BEGIN STORED DATA

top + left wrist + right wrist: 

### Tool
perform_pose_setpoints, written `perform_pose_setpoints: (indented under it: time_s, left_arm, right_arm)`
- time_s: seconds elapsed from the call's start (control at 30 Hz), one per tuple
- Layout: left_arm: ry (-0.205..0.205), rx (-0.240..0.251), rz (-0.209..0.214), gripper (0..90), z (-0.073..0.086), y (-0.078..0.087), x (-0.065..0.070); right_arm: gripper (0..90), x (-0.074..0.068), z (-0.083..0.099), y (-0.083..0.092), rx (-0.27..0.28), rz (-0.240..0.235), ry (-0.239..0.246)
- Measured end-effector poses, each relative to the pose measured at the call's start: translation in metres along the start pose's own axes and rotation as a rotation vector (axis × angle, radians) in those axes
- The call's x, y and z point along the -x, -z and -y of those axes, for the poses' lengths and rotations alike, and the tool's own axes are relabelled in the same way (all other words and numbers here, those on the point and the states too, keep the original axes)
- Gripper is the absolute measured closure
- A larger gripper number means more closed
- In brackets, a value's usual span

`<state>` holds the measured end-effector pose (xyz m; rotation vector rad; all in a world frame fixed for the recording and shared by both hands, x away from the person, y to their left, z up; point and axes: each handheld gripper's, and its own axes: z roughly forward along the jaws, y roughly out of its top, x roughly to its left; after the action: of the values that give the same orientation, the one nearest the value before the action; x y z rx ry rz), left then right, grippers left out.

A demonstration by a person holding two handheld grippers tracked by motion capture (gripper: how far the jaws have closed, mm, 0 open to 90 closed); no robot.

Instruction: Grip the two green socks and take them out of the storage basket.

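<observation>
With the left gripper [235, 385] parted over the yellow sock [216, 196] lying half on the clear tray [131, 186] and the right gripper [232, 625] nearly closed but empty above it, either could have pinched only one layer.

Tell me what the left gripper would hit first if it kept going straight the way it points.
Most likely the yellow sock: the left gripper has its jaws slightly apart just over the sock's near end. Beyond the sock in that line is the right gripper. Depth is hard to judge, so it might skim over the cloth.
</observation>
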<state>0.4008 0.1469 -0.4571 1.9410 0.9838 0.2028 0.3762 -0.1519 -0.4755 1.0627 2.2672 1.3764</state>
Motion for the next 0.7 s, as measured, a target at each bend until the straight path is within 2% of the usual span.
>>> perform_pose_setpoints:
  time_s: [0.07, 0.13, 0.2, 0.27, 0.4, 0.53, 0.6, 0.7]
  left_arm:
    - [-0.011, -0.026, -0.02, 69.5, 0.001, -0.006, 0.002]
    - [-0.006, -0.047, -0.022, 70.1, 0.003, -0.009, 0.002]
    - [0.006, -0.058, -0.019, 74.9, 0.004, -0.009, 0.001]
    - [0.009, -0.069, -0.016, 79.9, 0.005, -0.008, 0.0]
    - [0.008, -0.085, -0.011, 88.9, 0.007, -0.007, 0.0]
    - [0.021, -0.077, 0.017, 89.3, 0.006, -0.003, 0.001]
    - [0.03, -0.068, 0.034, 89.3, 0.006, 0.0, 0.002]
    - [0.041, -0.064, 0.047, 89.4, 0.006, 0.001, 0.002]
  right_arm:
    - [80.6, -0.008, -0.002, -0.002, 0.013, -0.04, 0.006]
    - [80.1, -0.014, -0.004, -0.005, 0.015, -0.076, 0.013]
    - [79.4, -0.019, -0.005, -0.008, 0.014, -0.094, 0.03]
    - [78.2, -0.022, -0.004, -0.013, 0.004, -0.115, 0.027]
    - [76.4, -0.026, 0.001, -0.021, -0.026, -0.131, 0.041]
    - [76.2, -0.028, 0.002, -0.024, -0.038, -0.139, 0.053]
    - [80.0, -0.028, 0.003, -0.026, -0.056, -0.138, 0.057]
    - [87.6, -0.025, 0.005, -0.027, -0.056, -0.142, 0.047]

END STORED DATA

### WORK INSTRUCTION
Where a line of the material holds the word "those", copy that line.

### TASK OUTPUT
- Measured end-effector poses, each relative to the pose measured at the call's start: translation in metres along the start pose's own axes and rotation as a rotation vector (axis × angle, radians) in those axes
- The call's x, y and z point along the -x, -z and -y of those axes, for the poses' lengths and rotations alike, and the tool's own axes are relabelled in the same way (all other words and numbers here, those on the point and the states too, keep the original axes)

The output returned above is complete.